Lesions assigned to the cook blue and color lesion group must be darker than the surrounding normal skin. Colors appropriately considered for the lesions in this assort consider tan brown color and color. When the lesions are brown particularly in a dark-skinned person a careful examine for underlying red hues should be undertaken. If redness is identified lesions from groups 7 through 10 may also have to be considered.
The macules and patches of pityriasis (tinea) versicolor often assume a cook or brown-red color on areas of the body that receive little or no sunlight. This instruct is covered more fully.
Hyperpigmentation frequently follows the presence of cuttaneous inflammation. This postinflammatory hyperpigmenLilion is particularly common in lichen planus psoriasis and many of the eczematous diseases. Postinflammatory hyperpigmentation gradually fades to normal climb alter after a period of several months.

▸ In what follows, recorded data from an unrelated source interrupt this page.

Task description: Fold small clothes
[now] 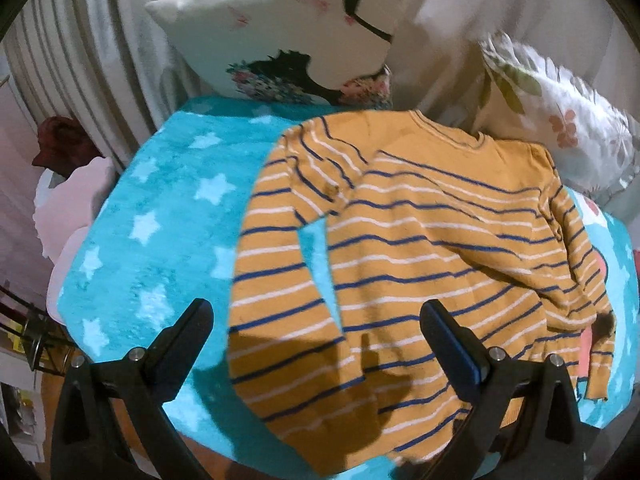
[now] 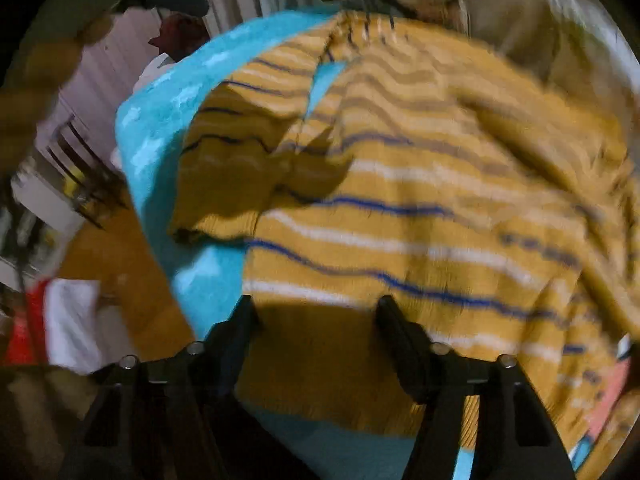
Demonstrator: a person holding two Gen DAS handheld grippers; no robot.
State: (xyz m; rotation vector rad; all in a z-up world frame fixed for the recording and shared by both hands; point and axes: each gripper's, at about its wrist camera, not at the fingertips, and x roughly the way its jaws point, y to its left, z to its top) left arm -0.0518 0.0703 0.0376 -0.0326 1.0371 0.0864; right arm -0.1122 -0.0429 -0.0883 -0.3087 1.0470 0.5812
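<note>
A mustard sweater [image 1: 420,240] with blue and white stripes lies flat on a turquoise star blanket [image 1: 160,220], neck away from me. One sleeve runs down its left side; the other lies bunched along the right edge. My left gripper [image 1: 316,308] hovers above the sweater's lower left part, jaws wide apart with nothing between them. The right wrist view is blurred: the sweater [image 2: 400,200] fills it. My right gripper [image 2: 316,304] stands over the hem with its jaws partly apart, and no cloth is seen pinched between the fingers.
Beyond the sweater, a white pillow with a drawn face [image 1: 288,40] and a floral pillow [image 1: 560,112] lean against a pale curtain. A pink cushion [image 1: 72,200] lies off the blanket's left edge. Wooden floor [image 2: 120,264] and shelving show on the left.
</note>
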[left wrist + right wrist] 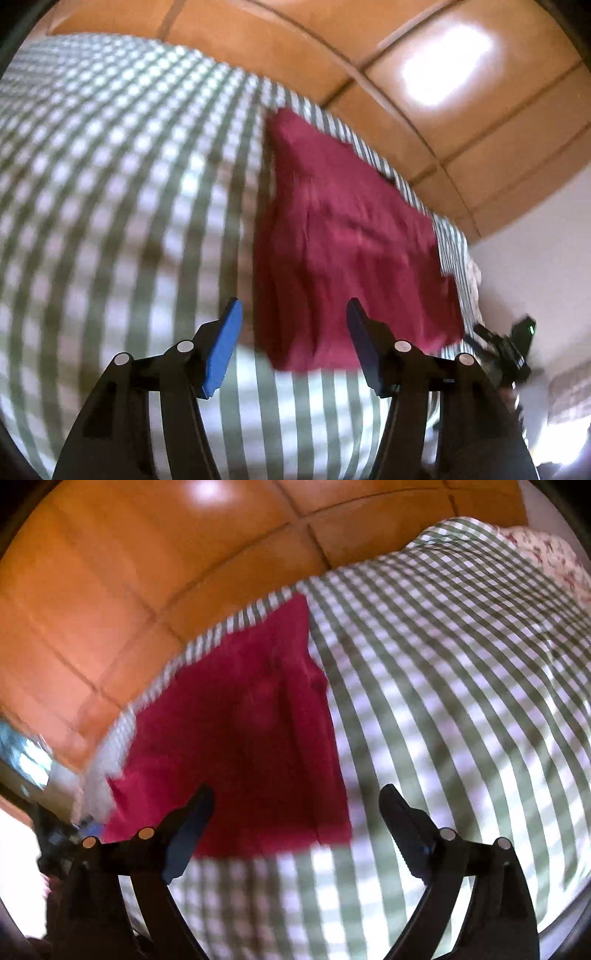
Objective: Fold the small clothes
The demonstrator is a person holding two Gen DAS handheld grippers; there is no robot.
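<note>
A dark red garment (347,243) lies flat on the green and white checked bedcover (122,206), near its edge. It also shows in the right wrist view (243,731). My left gripper (293,314) is open and empty, hovering above the near edge of the garment. My right gripper (297,801) is open and empty, above the garment's near corner. The right gripper's body shows at the right of the left wrist view (506,350). Both views are motion-blurred.
The checked bedcover (443,686) covers a bed. An orange-brown tiled floor (424,74) lies beyond the bed's edge; it also shows in the right wrist view (129,572). A floral pillow (546,554) sits at the far right.
</note>
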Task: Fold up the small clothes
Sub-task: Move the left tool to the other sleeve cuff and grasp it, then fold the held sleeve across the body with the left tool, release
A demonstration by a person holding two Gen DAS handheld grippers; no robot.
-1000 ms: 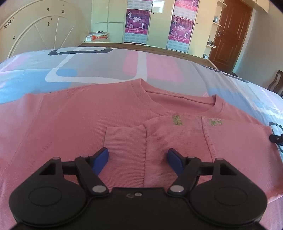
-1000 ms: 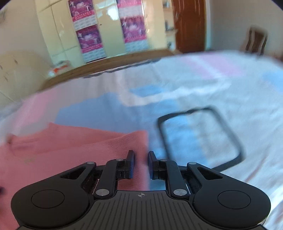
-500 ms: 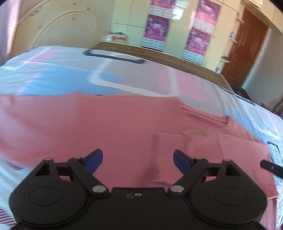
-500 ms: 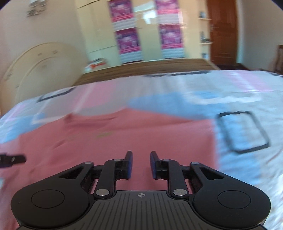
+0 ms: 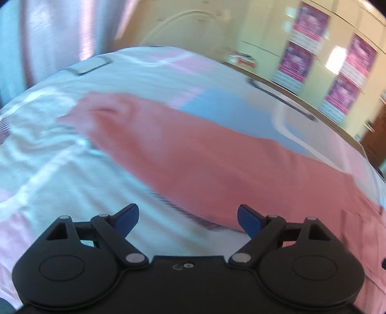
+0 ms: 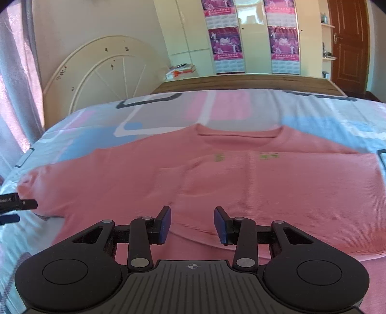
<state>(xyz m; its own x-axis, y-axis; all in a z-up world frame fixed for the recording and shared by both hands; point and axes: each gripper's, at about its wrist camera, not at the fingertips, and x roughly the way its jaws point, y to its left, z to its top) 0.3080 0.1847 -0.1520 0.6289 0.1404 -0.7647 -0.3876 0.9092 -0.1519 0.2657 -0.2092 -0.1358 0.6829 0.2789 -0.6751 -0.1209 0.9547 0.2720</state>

Chloasma also known as melasma is the call used for the patches of pigmentation that are found on the forehead similar prominences and zygomatic areas of the face. It is mostly seen in women during pregnancy and in association with the use of bring forth control pills. Idiopathic cases unassociated with hormonal changes are occasionally seen in both men and women. The use of bleaches together with the use of sunscreens as described for lentigines may be of help if treatment is desired.
climb lags are occasionally hyperpigmented. These lesions do not otherwise differ from their skin-colored counterparts. Flat warts are also occasionally hyperpigmented. Here too the prognosis and the therapy are no different than for skin-colored lesions.

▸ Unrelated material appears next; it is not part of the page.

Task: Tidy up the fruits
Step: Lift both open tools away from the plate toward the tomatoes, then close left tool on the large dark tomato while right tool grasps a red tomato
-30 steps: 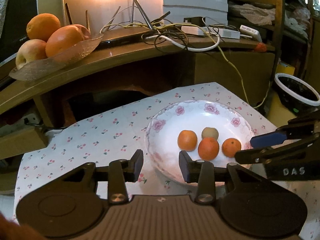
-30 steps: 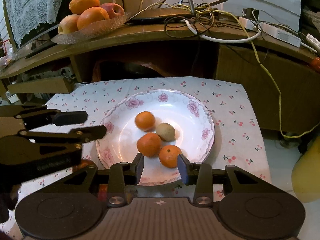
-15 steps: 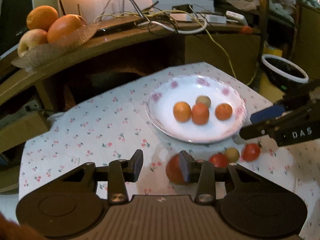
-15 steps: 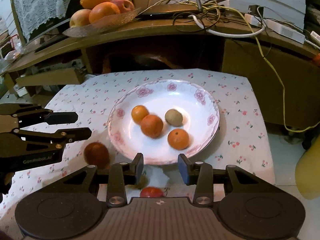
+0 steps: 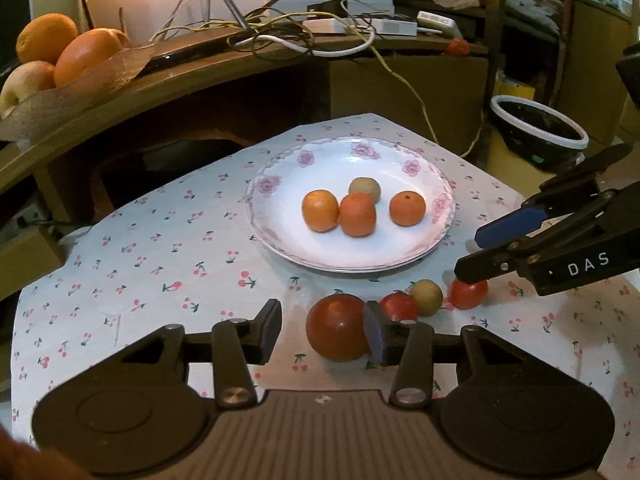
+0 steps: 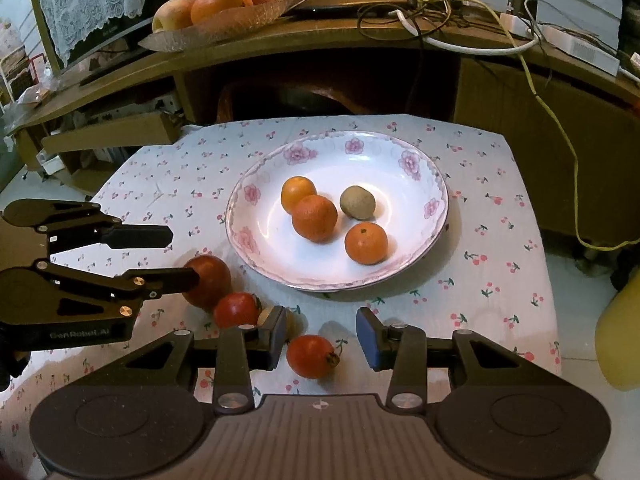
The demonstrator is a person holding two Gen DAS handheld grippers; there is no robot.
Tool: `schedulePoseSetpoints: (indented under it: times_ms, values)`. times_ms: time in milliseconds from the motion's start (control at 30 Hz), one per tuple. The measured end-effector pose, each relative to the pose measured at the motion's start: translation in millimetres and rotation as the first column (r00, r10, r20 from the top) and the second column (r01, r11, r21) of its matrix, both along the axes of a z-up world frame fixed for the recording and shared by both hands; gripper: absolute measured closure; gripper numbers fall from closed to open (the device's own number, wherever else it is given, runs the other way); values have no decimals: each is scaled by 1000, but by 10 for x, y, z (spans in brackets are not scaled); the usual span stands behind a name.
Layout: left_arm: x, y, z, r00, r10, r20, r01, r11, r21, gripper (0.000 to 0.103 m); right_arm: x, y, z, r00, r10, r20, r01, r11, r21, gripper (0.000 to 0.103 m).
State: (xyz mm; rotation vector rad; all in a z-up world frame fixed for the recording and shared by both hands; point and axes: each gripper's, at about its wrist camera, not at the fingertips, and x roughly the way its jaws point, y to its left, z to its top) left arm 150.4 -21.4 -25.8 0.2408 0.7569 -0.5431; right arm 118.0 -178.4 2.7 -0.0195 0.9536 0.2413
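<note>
A white flowered plate point(image 5: 280, 240) point(image 6: 256, 256) holds three oranges point(image 5: 357, 215) point(image 6: 314, 218) and a brownish kiwi point(image 5: 364, 189) point(image 6: 357, 201). In front of it on the cloth lie a big red fruit point(image 5: 336, 332) point(image 6: 208, 286), two small red tomatoes point(image 5: 398, 306) point(image 6: 311, 356) and a small tan fruit point(image 5: 426, 297). My left gripper point(image 5: 324, 330) is open, its right finger beside the big red fruit. My right gripper point(image 6: 322, 338) is open, with a tomato between its fingers, not gripped.
A wooden shelf behind the table carries a glass dish of oranges and apples point(image 5: 60, 56) point(image 6: 216, 4) and tangled cables point(image 5: 304, 36). A black bowl with a white rim point(image 5: 536, 132) stands at the right. A yellow object point(image 6: 618, 336) sits off the table's right edge.
Both grippers have pulled back from the plate toward the table's front edge. The loose red and tan fruits in front of the plate have come into view.
</note>
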Motion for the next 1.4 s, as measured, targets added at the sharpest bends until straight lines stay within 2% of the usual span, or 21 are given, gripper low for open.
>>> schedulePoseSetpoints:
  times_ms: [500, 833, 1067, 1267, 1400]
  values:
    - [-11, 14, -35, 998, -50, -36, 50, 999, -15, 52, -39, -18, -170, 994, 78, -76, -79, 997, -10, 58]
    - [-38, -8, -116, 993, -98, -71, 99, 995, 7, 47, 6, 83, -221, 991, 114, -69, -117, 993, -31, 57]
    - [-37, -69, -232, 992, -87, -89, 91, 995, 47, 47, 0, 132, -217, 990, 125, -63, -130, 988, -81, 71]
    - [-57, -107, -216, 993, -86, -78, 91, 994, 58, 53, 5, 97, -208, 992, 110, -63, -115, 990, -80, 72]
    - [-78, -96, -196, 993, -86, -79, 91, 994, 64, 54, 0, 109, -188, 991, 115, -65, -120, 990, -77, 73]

Open cornedones are occluded hair follicles in which the keratin plug is visible within the follicular ostium as a black partially depressed dot. Confirmation of a diagnosis is obtained by compression of the lesion which results in extrusion of the close. Similar color plugs sometimes occur at the outlet of epidermoid cysts.
Actinic keratoses sometimes show as small cook rough-surfaced papules. The alter may be related to melanin granule retention in the multiple layers of the hyperkeratotic stratum corneum which histologically characterize this lesion. cook actinic keratoses undergo no particular clinical significance.
Lesions must not only be color but must also be transport than the surrounding climb to be classified as color lesions. For this reason in very lighten skinned individuals it is sometimes difficult 10 end whether a lesion should be classified with the skin-colored or the color lesions. When in doubt the enumerate of differential diagnoses should be made up from diseases in both groups.
The color lesions are the easiest of the ten groups to accept. The color alter is distinctive except in some of the darkest skinned individuals where it takes on a brownish lie. All of the lesions in this group are change surface surfaced. If color lesion has a prepare surface it is undoubtedly due to the presence of serum in either the create of crust or the yellowing of measure. change surface indicates that there is underlying epithelial disruption lesions with crust should be reclassified based on other lesional characteristics. Generally crusted lesions are found in groups 1 (vesiculobullous lesions) group. (pustular lesions) or group 10 (eczematous lesions) . color measure develops when the amount of serum present is too small to form as change surface and instead simply discolors scale. This phenomenon is seen primarily in some ,clinic keratoses and diseases of group 10 (eczematous lesions).
The skin-colored papules and nodules are easy to identify provided that two command rules are kept in object. First a skin-colored lesion is the same alter as the surrounding skin. Thus a dark-skinned person would undergo skin-colored lesions that are cook in color whereas a light-skinned person would have skin-colored lesions that are nearly white in color. Second a lesion that appears to be made up of nothing but measure (i e. a lesion with no color or substance other than scale) is classified as a skin-colored lesion. This rule is particularly applicable in the case of actinic keratoses.
The red macules papules and nodules (assort 7) are characterized by the presence of smoothsurfaced nonscaling erythema. Since these characteristics are shared by the diseases of group 8 (the vascular reactions) some rules of ride are necessary to help displace the two groups. First the lesions of diseases in assort 7 are generally monofonn in appearance (one looks just like the other) whereas those of group 8 vary in size and! or shape from one lesion to another. Second cross-sectional profiles of lesions in group 7 are dome shaped whereas the lesions of group 8 are generally flat topped. Third solitary lesions no matter what their morphology are almost always open in assort 7. Fourth purpuric lesions are always assigned to assort 8. Fifth confluence of lesions when present favors assignment to group 8. One exception to this.